Lisa Nishimoto, writing for InfoWorld concerning problems besetting automated commerce, reports that "one thorny problem for proponents of electronic commerce on the Internet is: How will states (maybe the federal government) tax the sale of goods and services online." The more that commercial transactions occur via electronic commerce, the more this problem is aggravated.
Conventional components of a commercial transaction system are well known. For example, traditional integrated inventory systems are disclosed in U.S. Pat. Nos. 5,310,997 and 5,434,394 to Roach et al. These patents describe systems for processing merchandise sale transactions, to integrate point of sale and warehouse processing functions, and to enable delivery of merchandise to customers in the shortest possible time. The reach of the integration is highly limited, however, and the concept of integration is not extended to any degree.
It is known in the industry to automate various individual actions in a variety of sales architectures. For example, U.S. Pat. No. 5,362,948 to Morimoto discloses the automation of order placing and receiving operations of traders realized by an on-line system. Similarly, U.S. Pat. No. 5,287,268 to McCarthy concerns accumulating incentive points at points of sale for a consumer from purchases at multiple merchants; U.S. Pat. No. 5,239,462 to Jones et al. relates to real-time approval of a potential borrower; and U.S. Pat. No. 4,920,488 to Filley generally teaches a database system to account for physical inventory.
In addition, much of the hardware used in sales architectures is well known. U.S. Pat. No. 4,912,309 to Danielson et al., which discloses the specifics of a point of sale terminal, is merely one example. There is also available a large number of hardware and software configurations which may globally interconnect a pair of two links in the chain using common protocols.

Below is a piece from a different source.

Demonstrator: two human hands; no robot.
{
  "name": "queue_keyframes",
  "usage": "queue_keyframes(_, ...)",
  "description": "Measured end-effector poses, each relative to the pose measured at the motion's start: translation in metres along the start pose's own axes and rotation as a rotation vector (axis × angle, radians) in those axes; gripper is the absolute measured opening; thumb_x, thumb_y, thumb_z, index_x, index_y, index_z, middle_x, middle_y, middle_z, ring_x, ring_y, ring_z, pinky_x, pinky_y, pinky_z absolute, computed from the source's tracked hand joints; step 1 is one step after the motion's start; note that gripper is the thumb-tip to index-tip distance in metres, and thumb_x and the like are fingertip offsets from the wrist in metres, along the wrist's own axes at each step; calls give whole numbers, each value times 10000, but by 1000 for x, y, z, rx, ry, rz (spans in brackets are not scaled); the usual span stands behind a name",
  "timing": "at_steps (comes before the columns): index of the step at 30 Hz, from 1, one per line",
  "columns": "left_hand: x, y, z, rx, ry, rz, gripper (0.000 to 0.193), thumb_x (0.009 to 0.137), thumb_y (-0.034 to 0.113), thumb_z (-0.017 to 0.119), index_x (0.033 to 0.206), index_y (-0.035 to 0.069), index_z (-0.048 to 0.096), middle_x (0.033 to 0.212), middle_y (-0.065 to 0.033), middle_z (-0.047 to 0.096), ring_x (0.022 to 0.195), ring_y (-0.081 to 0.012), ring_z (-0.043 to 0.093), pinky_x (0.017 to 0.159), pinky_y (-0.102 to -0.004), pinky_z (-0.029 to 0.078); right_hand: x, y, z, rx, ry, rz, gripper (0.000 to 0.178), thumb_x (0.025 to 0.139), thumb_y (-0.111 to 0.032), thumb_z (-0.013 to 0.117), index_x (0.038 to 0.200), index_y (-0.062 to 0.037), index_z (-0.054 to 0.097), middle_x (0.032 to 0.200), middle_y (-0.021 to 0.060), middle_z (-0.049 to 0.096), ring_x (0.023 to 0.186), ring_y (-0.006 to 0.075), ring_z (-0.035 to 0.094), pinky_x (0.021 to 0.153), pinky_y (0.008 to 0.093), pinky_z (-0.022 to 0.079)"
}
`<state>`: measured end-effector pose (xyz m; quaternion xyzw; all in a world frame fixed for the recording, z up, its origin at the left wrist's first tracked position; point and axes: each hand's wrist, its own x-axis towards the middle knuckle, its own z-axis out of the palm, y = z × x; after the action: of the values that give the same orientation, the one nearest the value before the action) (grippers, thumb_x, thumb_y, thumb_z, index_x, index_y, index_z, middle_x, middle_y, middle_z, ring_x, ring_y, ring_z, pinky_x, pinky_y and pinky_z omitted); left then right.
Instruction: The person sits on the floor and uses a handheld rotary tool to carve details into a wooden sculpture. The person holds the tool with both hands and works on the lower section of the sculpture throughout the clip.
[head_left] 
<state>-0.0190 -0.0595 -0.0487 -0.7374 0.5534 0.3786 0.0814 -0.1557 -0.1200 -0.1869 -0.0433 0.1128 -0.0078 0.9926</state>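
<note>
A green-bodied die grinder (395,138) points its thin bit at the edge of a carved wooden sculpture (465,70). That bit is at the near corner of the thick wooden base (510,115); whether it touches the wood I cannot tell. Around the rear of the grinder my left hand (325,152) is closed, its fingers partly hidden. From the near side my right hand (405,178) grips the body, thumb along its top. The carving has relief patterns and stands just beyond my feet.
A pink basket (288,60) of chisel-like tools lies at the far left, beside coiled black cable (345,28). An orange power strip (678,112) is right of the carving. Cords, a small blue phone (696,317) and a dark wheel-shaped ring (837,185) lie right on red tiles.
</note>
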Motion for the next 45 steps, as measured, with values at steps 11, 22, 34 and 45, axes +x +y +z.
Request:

Furthermore, physically ratifying each step in the process of fulfilling an order is conventionally known. An individual step may be partially automated, as in U.S. Pat. No. 4,887,208 to Schneider et al., which discloses an inventory system including on-line communication between the retailer and the manufacturer enabling confirmation at the purchase stage. Also well-known are individual links, such as banks, suppliers, retailers, included in a supply chain needed for fulfilling a conventional order.
Unfortunately, there has never been an integrated method and system capable of completely automating the commercial transaction throughout the supply chain. Moreover, no system provides for bundling together individual transactions for multiple parties wherein the information and data for fulfilling a commercial transaction are determined substantially simultaneously, rather than sequentially upon occurrence of individual events or for a specified purpose. In addition, no one system elegantly addresses the problem of governmental impositions such as tax.